• [WORK INSTRUCTION]: From the line with "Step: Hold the" to the line with "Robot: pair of", retype every line exactly, including those two, and leave out the rest of the data below.
====== EXERCISE DATA
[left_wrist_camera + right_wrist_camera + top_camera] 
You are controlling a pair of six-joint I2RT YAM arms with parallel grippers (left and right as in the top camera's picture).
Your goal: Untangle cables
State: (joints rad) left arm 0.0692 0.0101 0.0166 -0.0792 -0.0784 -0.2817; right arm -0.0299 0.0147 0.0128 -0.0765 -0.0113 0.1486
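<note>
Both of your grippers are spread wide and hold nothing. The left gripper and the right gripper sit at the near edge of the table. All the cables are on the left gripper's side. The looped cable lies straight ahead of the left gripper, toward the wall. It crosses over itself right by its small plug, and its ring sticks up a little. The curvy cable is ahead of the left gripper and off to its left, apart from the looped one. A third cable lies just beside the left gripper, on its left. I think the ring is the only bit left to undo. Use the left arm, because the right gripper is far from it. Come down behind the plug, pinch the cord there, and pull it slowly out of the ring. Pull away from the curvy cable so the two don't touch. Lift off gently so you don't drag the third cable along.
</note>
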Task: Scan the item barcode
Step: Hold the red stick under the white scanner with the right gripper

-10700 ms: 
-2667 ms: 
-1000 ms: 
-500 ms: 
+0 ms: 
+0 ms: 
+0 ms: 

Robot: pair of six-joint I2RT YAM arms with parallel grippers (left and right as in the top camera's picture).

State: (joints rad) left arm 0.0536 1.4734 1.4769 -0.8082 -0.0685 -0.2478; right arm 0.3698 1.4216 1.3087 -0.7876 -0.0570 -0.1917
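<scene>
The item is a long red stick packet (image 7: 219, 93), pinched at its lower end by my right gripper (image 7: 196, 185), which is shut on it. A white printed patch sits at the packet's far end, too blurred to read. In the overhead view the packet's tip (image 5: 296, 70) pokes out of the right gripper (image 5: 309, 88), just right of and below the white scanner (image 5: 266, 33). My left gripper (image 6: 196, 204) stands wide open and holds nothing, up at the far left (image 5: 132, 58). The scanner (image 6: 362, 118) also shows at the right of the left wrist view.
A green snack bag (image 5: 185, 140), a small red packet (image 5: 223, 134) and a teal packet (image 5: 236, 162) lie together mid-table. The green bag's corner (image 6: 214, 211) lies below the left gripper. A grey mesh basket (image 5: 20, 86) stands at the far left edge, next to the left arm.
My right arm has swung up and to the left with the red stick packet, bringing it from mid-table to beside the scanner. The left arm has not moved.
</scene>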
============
• [WORKED SOLUTION]:
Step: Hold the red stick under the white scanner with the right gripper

-10700 ms: 
-2667 ms: 
-1000 ms: 
-500 ms: 
+0 ms: 
+0 ms: 
+0 ms: 

Robot: pair of six-joint I2RT YAM arms with parallel grippers (left and right as in the top camera's picture).

The complete answer has been given.